= Edward Bather =

Edward Bather (1779 – 3 October 1847), was Archdeacon of Salop (Shropshire, England).

Bather was the eldest son of the Rev. John Bather, M.A., vicar of Meole Brace near Shrewsbury, by Martha Hannah, daughter of the Rev. James Hallifax, D.D., rector of Whitchurch, Shropshire. He was educated at the Royal Free Grammar School, Shrewsbury, at Rugby School, and at Oriel College, Oxford (B.A. 1803, M.A. 1808). In 1804 he was presented to the vicarage of Meole Brace by his mother, an executrix of his father, and in 1828 he was collated to the archdeaconry of Salop and the prebend of Ufton in Lichfield Cathedral. He died at Meole Brace on 3 October 1847. He married, first, in 1805, Emma, daughter of the Rev. Robert Hallifax of Standish, Gloucestershire (she died in 1825); and, secondly, in 1828, Mary, eldest daughter of Samuel Butler, D.D., headmaster of Shrewsbury School, and afterwards Bishop of Lichfield. He had no issue by either of these marriages. A portrait of Archdeacon Bather, painted by William Etty, R.A., and engraved by Samuel Cousins, A.R.A., was published in 1838.

He enjoyed a high reputation as a preacher, and published Sermons, chiefly Practical, 3 vols., London, 1827–40, 8vo; also many miscellaneous discourses, including a funeral sermon on the death of Bishop Butler, his father-in-law, and fourteen charges delivered to the clergy of the archdeaconry of Salop.
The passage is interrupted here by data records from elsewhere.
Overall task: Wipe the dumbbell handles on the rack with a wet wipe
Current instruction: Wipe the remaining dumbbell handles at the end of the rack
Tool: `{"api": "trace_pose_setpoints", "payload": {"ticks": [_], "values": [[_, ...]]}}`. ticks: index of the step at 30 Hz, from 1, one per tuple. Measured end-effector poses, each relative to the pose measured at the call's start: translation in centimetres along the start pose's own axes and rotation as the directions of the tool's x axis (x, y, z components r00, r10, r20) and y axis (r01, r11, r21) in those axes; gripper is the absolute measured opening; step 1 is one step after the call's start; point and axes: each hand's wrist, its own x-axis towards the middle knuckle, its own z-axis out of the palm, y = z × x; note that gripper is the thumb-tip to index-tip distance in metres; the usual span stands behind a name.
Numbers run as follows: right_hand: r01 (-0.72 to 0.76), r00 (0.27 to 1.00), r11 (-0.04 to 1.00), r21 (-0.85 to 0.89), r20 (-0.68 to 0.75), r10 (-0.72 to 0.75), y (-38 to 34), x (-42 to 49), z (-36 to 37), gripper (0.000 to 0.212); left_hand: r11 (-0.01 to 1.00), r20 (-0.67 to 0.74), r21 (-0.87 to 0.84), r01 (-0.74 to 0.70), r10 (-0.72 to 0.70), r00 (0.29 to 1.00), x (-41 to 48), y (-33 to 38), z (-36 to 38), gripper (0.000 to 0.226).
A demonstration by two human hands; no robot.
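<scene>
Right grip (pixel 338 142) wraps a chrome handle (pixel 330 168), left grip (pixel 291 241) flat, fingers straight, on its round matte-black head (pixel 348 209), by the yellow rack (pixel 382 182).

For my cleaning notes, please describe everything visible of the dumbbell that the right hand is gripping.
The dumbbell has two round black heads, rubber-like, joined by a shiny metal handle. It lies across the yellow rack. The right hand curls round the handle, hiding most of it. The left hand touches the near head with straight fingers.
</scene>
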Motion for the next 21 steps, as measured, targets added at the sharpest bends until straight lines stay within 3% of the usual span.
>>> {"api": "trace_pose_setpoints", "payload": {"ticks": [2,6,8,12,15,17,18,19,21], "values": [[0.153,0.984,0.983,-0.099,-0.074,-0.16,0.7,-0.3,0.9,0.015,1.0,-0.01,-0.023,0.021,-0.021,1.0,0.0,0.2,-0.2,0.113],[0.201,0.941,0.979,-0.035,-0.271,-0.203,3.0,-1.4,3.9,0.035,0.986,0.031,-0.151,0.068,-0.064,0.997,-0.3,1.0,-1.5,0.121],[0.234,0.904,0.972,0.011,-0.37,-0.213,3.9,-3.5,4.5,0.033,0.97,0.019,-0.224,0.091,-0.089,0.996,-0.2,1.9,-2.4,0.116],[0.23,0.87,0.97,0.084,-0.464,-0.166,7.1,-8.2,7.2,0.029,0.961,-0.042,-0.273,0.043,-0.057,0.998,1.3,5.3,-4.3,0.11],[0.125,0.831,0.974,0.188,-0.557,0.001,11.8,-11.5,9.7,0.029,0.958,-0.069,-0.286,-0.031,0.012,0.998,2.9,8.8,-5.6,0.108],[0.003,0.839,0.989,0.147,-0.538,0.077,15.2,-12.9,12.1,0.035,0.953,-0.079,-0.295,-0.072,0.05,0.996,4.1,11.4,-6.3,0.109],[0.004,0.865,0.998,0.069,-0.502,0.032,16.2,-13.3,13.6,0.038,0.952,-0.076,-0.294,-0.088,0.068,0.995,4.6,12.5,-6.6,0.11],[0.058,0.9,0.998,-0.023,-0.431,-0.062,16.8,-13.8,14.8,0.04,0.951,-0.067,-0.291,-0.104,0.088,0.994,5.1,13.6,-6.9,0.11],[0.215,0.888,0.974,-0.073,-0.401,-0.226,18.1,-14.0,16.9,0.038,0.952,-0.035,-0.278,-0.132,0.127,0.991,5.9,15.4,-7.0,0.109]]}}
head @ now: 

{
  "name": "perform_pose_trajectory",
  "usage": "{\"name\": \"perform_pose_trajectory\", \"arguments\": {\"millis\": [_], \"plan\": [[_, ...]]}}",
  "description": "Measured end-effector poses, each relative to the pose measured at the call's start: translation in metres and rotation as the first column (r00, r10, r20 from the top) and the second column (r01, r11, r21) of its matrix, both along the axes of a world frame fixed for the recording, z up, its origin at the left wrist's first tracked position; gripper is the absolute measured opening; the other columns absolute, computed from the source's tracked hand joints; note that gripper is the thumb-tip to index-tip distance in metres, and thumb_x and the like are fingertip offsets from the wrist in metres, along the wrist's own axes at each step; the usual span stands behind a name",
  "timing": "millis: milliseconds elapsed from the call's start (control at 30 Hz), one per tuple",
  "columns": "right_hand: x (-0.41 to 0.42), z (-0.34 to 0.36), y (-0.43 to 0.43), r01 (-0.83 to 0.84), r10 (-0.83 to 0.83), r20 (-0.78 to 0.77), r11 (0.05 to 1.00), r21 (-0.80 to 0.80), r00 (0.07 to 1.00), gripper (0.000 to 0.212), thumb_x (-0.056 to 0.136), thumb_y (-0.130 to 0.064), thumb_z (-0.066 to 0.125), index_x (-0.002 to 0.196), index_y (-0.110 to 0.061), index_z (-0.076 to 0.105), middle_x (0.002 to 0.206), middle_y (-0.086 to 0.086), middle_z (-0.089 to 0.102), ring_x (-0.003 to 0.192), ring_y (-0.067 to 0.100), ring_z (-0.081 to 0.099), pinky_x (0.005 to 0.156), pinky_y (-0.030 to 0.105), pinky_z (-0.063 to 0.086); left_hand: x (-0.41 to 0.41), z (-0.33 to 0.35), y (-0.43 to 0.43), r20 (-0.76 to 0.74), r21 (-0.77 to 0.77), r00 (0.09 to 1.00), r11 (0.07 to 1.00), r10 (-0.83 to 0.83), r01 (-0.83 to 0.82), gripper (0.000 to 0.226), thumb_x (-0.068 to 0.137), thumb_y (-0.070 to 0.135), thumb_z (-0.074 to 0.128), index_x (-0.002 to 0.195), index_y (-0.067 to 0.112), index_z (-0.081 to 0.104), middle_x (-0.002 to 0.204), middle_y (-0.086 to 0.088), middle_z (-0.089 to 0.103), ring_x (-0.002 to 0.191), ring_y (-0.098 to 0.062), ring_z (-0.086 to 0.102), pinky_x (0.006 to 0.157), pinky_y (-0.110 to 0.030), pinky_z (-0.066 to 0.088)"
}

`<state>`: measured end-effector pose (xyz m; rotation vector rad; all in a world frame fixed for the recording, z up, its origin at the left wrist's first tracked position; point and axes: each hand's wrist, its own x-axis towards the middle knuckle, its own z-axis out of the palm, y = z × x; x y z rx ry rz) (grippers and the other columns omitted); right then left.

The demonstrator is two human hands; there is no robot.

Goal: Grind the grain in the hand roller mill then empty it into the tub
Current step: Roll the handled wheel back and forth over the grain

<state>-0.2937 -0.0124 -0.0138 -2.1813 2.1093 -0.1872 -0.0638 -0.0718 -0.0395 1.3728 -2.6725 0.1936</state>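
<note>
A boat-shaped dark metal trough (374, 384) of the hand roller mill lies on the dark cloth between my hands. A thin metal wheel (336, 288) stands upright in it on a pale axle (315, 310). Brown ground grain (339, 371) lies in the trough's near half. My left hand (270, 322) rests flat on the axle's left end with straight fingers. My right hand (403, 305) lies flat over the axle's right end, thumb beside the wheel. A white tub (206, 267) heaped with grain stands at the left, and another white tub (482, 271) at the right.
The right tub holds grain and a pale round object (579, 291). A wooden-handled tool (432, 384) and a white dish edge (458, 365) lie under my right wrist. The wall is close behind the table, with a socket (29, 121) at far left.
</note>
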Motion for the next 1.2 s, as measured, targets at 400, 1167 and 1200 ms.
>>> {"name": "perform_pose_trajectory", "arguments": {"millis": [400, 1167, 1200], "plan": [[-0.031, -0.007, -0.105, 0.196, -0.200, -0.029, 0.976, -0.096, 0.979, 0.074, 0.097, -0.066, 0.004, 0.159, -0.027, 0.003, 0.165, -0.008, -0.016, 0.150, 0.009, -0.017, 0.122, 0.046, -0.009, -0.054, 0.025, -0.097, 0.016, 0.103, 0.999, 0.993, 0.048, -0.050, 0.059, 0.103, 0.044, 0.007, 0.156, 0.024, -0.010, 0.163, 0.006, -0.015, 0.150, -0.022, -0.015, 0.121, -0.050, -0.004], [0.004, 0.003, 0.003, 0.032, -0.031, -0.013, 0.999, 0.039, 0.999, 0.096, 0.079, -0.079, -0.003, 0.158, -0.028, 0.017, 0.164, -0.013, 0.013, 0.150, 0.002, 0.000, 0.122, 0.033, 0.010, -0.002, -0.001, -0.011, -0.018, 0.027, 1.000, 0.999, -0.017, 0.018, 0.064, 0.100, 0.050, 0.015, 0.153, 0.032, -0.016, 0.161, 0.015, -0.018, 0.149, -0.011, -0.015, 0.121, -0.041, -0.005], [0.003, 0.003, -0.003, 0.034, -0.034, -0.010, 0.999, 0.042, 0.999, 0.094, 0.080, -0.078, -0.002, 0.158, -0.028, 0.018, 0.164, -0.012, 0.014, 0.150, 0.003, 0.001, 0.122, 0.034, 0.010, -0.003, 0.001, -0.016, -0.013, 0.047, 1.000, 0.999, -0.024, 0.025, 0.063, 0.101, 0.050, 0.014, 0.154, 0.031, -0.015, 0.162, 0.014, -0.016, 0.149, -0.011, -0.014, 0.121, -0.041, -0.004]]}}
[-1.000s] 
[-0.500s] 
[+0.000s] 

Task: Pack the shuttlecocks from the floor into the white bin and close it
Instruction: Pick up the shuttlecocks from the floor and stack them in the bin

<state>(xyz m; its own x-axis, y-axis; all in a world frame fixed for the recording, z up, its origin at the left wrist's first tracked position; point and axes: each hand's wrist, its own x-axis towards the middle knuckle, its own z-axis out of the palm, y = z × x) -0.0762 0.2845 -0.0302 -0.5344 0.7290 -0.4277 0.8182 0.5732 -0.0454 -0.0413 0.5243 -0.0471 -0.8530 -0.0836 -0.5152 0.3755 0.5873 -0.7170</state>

A posthumous work by him, Hints on the Art of Catechizing was published at London by his widow in 1848 (3rd edit. 1852); a collection of Sermons on Old Testament Histories, selected from his parochial discourses, appeared in 1850; and a selection from his charges, On some Ministerial Duties: Catechizing, Preaching, &c., was edited, with a preface, by Charley John Vaughan, D.D., master of the Temple, London, 1876.